This is sortof a dumb question. DS (1st grade, ASD, anxiety, etc) has been invited to a bday party for a kid in his class. I know that DS hasn't liked this kid, and in fact the teacher had to separate the two as they used to sit near each other and DS has a habit of arguing with other strong-willed or vocal kids (so pretty much everyone). It appears the kid invited the whole class. I asked DS if he wanted to go (it's at the kid's house, with a bounce house in the yard) and he enthusiastically said yes. I asked him if he's friends with the kid and he was a little halting.. he was like, uh, yeah sortof. So I should take him, right, to encourage him to be buds with this kid? I've seen him really act up at other parties- crying when the cake doesn't come quick enough, arguing during games. And I've seen him do just fine, too. I've only thus far taken him to kids parties where I've stuck around and I know the parents, but I don't know this one and it says "drop off your kid." Should I take a chance and just tell the Mom that she can text me if he is being awful? Part of me thinks it's a no-brainer that I should at least try, and part of me is like, meh, it's one party and DS has a history of not liking this kid so why set him up for failure...
Thoughts? Thanks!
UPDATE: So we went.. and thankfully the parents are the "with it" type so it was great. For example, even though it was a backyard "bounce house" type party, the kids were told to stay outside and play, so I didn't have to worry about him going through their house or being left out of play inside. I recognized several other parents there. They all got up to leave (saying to everyone "well, since this is a drop off party...") and after watching the scene for a half hour I felt comfortable leaving DS (a first!). I caught the Mom's attention and mentioned that DS had ASD and might have problems, she said no problem and took my number. As I was leaving another buddy of DS's with autism pulled up so that was a bonus too. The other ASD mom stayed for the whole party so that was an extra pair of eyes on him.
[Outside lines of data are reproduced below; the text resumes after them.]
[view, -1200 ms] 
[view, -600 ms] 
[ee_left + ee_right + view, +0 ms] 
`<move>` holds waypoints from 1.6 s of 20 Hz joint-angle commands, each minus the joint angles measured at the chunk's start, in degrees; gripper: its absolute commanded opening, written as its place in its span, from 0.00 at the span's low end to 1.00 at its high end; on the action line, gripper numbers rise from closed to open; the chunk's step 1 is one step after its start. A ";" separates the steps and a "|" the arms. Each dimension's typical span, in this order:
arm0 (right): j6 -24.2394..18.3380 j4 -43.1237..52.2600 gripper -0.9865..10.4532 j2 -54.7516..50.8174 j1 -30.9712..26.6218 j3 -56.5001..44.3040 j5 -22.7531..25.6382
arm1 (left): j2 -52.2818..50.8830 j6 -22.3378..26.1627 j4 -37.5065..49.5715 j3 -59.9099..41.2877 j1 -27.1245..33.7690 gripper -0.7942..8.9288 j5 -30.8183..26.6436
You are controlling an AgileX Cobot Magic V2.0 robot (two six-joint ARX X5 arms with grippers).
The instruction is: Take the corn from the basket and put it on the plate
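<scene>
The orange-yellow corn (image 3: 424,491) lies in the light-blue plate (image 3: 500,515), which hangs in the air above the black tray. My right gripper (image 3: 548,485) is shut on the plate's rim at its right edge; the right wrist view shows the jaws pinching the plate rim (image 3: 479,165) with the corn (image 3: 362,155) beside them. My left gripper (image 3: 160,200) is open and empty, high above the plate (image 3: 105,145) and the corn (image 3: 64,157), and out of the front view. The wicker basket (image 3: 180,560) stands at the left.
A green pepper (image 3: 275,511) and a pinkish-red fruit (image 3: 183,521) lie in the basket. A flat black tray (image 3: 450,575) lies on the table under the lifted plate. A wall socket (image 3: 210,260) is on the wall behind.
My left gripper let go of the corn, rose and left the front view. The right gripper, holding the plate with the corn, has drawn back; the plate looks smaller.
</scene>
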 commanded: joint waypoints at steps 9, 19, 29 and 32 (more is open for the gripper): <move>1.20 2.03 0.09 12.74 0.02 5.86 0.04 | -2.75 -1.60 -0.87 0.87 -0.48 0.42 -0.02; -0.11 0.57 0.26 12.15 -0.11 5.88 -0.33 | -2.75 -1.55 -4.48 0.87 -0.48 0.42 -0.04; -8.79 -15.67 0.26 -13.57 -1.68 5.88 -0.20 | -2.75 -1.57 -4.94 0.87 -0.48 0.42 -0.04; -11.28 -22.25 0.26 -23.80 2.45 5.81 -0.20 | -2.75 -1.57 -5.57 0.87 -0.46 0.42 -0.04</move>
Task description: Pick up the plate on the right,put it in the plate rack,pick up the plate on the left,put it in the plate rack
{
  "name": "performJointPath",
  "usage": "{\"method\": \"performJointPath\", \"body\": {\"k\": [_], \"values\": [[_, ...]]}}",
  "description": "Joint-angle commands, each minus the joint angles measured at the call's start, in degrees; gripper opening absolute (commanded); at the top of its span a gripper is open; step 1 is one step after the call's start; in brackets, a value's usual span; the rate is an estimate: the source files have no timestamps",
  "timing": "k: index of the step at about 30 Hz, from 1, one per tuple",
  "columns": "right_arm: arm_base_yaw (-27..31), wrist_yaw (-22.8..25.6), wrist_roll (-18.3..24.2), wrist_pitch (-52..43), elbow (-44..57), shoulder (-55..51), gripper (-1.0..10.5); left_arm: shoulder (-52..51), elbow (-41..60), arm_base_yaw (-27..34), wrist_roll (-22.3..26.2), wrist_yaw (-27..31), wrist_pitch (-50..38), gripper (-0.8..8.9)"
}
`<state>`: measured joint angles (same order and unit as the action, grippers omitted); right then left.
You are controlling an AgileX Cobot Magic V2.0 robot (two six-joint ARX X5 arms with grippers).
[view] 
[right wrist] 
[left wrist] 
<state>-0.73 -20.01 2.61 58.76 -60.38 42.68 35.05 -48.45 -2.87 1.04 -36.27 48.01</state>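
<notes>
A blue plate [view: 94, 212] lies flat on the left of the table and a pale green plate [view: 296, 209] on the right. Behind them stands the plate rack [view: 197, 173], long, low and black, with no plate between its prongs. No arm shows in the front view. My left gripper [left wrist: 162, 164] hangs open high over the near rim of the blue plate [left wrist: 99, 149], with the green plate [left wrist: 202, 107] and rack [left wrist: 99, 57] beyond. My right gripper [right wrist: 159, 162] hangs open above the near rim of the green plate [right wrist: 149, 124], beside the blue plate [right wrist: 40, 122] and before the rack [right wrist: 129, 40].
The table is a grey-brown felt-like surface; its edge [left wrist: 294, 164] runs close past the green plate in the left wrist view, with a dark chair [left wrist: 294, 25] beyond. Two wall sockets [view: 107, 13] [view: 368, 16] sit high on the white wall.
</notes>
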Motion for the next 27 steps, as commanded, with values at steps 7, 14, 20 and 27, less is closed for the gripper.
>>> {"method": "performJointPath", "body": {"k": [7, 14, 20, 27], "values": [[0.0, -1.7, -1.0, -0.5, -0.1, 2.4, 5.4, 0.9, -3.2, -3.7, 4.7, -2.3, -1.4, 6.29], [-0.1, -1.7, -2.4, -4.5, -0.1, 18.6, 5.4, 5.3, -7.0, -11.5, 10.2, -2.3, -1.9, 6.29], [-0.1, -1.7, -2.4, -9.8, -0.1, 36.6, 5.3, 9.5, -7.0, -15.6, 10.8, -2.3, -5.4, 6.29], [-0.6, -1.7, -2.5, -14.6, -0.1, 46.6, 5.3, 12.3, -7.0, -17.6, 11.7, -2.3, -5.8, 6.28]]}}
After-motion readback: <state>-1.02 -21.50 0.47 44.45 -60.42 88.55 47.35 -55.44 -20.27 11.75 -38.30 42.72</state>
I came back a half hour early in case things were going poorly- he was happily stuffing his face full of candy- but also exhausted and ready to go home so we left shortly thereafter.
<Insert giant sigh of relief> I'm so glad he was able to pull off an "NT" birthday party.
Re: Birthday parties. (update)
For me, I am not at a place where I feel comfortable with the drop and go with a parent I'm not familiar with. So that would be a no.
Second - Frankly, I hate the "bounce house in the back yard" party for a few reasons so I tend to avoid them if at all possible. First - because friends and family tend to get invited to these and they can drag on forever. Second - because despite planned activities, kids usually end up in the bedroom or play room playing with birthday kids toys and that brings up a whole different set of issues. Where if the party is at a party place - they move those parties along quickly and you are in and out in 2 hours.
I'd skip this one, honestly. If only given the fact that your son doesn't have a super history with birthday kid. If it were the same set of circumstances, and birthday kid was someone your son got along with well 'd give it a try, but since that is not the case I'm in the no camp.
DS had Fair Day last month and his entire ASD class of 5 students went to the event. I told DH a week before the field trip, "what makes me think 4 adults are capable of taking care of my DS on a field trip, they are going to need help." I decided to volunteer and go and informed the teacher ahead of time. I was not the only parent there, there were 2 other moms there. One of the teacher's aide mentioned they were shocked that DS was in his best behavior.
We know how our kids are as moms.
Edited because I can't type or make sense today
YES! He totally won on this. I asked him what the other kid would like if we went to his party and he said a Lego kit. DS hates lego kits but apparently they are all the rage with the NT's.
It was my lingering in the toy aisle in Target that caused me to impulsively RSVP yes... Score another for Target.